> [Data for this exercise]:
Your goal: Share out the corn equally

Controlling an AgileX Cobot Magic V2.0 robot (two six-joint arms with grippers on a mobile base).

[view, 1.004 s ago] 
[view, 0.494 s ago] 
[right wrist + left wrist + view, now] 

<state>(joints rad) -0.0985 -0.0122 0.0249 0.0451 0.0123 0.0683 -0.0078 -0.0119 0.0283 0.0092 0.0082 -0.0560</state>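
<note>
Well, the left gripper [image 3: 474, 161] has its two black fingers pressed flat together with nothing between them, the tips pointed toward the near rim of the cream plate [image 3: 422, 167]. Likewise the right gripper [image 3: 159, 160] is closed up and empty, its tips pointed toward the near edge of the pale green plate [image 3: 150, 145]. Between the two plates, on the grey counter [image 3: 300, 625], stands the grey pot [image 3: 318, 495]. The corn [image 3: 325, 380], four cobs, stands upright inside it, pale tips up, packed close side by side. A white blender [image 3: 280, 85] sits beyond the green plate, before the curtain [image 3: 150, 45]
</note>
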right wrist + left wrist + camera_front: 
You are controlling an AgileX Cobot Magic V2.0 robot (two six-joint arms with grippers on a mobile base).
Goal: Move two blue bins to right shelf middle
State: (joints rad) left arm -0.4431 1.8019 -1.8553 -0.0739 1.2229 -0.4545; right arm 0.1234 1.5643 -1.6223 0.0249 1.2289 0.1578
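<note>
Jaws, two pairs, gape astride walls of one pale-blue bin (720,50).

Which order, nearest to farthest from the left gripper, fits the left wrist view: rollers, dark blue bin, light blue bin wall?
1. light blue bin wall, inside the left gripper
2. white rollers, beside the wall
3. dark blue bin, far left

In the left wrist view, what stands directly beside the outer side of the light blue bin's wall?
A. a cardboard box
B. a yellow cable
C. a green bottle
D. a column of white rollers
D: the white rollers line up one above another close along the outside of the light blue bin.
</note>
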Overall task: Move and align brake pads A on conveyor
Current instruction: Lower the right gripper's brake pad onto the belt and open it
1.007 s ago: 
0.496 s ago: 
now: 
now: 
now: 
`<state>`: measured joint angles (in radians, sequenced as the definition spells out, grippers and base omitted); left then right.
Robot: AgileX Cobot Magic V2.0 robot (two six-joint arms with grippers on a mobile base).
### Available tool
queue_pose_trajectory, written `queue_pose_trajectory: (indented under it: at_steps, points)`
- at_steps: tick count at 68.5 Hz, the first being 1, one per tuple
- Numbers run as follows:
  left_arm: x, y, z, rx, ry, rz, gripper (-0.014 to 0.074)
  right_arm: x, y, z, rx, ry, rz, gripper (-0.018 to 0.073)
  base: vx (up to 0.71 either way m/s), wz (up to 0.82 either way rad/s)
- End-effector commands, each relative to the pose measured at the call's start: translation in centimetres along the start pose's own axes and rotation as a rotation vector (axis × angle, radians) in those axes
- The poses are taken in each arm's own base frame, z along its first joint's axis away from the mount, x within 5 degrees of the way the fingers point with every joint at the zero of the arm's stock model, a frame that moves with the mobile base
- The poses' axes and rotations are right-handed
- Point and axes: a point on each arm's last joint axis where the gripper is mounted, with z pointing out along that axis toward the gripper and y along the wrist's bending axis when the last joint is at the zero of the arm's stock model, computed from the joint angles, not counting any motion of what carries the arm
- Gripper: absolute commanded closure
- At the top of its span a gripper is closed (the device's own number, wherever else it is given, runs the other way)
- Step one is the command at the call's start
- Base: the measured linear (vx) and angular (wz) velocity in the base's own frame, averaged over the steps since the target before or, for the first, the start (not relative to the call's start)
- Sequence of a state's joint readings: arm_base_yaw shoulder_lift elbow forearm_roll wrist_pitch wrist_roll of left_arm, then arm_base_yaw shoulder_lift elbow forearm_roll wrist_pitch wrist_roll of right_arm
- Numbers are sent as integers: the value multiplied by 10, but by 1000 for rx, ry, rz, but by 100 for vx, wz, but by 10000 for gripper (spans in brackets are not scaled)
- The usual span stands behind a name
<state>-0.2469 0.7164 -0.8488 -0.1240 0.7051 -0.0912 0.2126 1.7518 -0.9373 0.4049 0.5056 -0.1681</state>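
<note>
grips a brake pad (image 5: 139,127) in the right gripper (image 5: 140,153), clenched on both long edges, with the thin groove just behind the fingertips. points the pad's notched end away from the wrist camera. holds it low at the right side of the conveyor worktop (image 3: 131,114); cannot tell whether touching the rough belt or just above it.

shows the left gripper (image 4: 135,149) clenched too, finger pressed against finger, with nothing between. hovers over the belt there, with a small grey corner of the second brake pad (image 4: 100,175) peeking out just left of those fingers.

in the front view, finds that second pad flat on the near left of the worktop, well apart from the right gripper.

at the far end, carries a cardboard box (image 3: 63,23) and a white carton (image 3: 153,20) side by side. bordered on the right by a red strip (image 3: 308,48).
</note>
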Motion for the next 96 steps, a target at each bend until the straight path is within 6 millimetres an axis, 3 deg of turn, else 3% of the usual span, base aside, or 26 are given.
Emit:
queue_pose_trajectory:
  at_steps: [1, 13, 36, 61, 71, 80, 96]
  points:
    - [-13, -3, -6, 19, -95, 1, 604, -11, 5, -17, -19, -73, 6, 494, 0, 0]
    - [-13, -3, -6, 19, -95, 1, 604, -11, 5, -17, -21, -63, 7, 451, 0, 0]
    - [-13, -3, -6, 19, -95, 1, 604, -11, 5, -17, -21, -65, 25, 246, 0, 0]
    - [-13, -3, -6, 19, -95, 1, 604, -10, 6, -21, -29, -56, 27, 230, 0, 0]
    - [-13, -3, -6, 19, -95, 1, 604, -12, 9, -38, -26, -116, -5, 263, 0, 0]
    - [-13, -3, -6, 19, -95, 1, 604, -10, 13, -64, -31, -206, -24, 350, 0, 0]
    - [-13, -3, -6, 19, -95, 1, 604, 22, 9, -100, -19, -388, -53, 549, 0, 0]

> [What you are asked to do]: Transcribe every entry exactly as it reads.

> [Solved exercise]:
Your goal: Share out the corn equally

Controlling an AgileX Cobot Magic V2.0 robot (two six-joint arms with grippers on a mobile base).

[view, 1.004 s ago] 
[view, 0.494 s ago] 
[right wrist + left wrist + view, now] 

<state>(joints rad) -0.0985 -0.0122 0.0249 0.0451 0.0123 0.0683 -0.0078 -0.0119 0.0283 0.0092 0.0082 -0.0560</state>
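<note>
Well, the left gripper [image 3: 474, 161] has its two black fingers pressed flat together with nothing between them, the tips pointed toward the near rim of the cream plate [image 3: 422, 167]. Likewise the right gripper [image 3: 159, 160] is closed up and empty, its tips pointed toward the near edge of the pale green plate [image 3: 150, 145]. Between the two plates, on the grey counter [image 3: 300, 625], stands the grey pot [image 3: 318, 495]. The corn [image 3: 325, 380], four cobs, stands upright inside it, pale tips up, packed close side by side. A white blender [image 3: 280, 85] sits beyond the green plate, before the curtain [image 3: 150, 45]
</note>
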right wrist + left wrist + camera_front: 
You are controlling an AgileX Cobot Magic V2.0 robot (two six-joint arms with grippers on a mobile base).
Goal: Move two blue bins to right shelf middle
State: (joints rad) left arm -0.4431 1.8019 -1.8553 -0.0739 1.2229 -0.4545; right arm 0.1234 1.5643 -1.6223 0.0249 1.2289 0.1578
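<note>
Jaws, two pairs, gape astride walls of one pale-blue bin (720,50).

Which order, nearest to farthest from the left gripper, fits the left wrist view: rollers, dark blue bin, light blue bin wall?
1. light blue bin wall, inside the left gripper
2. white rollers, beside the wall
3. dark blue bin, far left

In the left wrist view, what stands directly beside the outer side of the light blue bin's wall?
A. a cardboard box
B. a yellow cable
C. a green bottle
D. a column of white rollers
D: the white rollers line up one above another close along the outside of the light blue bin.
</note>
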Overall task: Move and align brake pads A on conveyor
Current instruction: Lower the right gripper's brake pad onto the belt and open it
1.007 s ago: 
0.496 s ago: 
now: 
now: 
now: 
`<state>`: measured joint angles (in radians, sequenced as the definition spells out, grippers and base omitted); left then right.
Robot: AgileX Cobot Magic V2.0 robot (two six-joint arms with grippers on a mobile base).
### Available tool
queue_pose_trajectory, written `queue_pose_trajectory: (indented under it: at_steps, points)`
- at_steps: tick count at 68.5 Hz, the first being 1, one per tuple
- Numbers run as follows:
  left_arm: x, y, z, rx, ry, rz, gripper (-0.014 to 0.074)
  right_arm: x, y, z, rx, ry, rz, gripper (-0.018 to 0.073)
  base: vx (up to 0.71 either way m/s), wz (up to 0.82 either way rad/s)
- End-effector commands, each relative to the pose measured at the call's start: translation in centimetres along the start pose's own axes and rotation as a rotation vector (axis × angle, radians) in those axes
- The poses are taken in each arm's own base frame, z along its first joint's axis away from the mount, x within 5 degrees of the way the fingers point with every joint at the zero of the arm's stock model, a frame that moves with the mobile base
- The poses' axes and rotations are right-handed
- Point and axes: a point on each arm's last joint axis where the gripper is mounted, with z pointing out along that axis toward the gripper and y along the wrist's bending axis when the last joint is at the zero of the arm's stock model, computed from the joint angles, not counting any motion of what carries the arm
- Gripper: absolute commanded closure
- At the top of its span a gripper is closed (the device's own number, wherever else it is given, runs the other way)
- Step one is the command at the call's start
- Base: the measured linear (vx) and angular (wz) velocity in the base's own frame, averaged over the steps since the target before or, for the first, the start (not relative to the call's start)
- Sequence of a state's joint readings: arm_base_yaw shoulder_lift elbow forearm_roll wrist_pitch wrist_roll of left_arm, then arm_base_yaw shoulder_lift elbow forearm_roll wrist_pitch wrist_roll of right_arm
- Numbers are sent as integers: the value multiplied by 10, but by 1000 for rx, ry, rz, but by 100 for vx, wz, but by 10000 for gripper (spans in brackets are not scaled)
- The usual span stands behind a name
<state>-0.2469 0.7164 -0.8488 -0.1240 0.7051 -0.0912 0.2126 1.7518 -0.9373 0.4049 0.5056 -0.1681</state>
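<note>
grips a brake pad (image 5: 139,127) in the right gripper (image 5: 140,153), clenched on both long edges, with the thin groove just behind the fingertips. points the pad's notched end away from the wrist camera. holds it low at the right side of the conveyor worktop (image 3: 131,114); cannot tell whether touching the rough belt or just above it.

shows the left gripper (image 4: 135,149) clenched too, finger pressed against finger, with nothing between. hovers over the belt there, with a small grey corner of the second brake pad (image 4: 100,175) peeking out just left of those fingers.

in the front view, finds that second pad flat on the near left of the worktop, well apart from the right gripper.

at the far end, carries a cardboard box (image 3: 63,23) and a white carton (image 3: 153,20) side by side. bordered on the right by a red strip (image 3: 308,48).
</note>
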Motion for the next 96 steps, a target at each bend until the straight path is within 6 millimetres an axis, 3 deg of turn, else 3% of the usual span, base aside, or 26 are given.
Emit:
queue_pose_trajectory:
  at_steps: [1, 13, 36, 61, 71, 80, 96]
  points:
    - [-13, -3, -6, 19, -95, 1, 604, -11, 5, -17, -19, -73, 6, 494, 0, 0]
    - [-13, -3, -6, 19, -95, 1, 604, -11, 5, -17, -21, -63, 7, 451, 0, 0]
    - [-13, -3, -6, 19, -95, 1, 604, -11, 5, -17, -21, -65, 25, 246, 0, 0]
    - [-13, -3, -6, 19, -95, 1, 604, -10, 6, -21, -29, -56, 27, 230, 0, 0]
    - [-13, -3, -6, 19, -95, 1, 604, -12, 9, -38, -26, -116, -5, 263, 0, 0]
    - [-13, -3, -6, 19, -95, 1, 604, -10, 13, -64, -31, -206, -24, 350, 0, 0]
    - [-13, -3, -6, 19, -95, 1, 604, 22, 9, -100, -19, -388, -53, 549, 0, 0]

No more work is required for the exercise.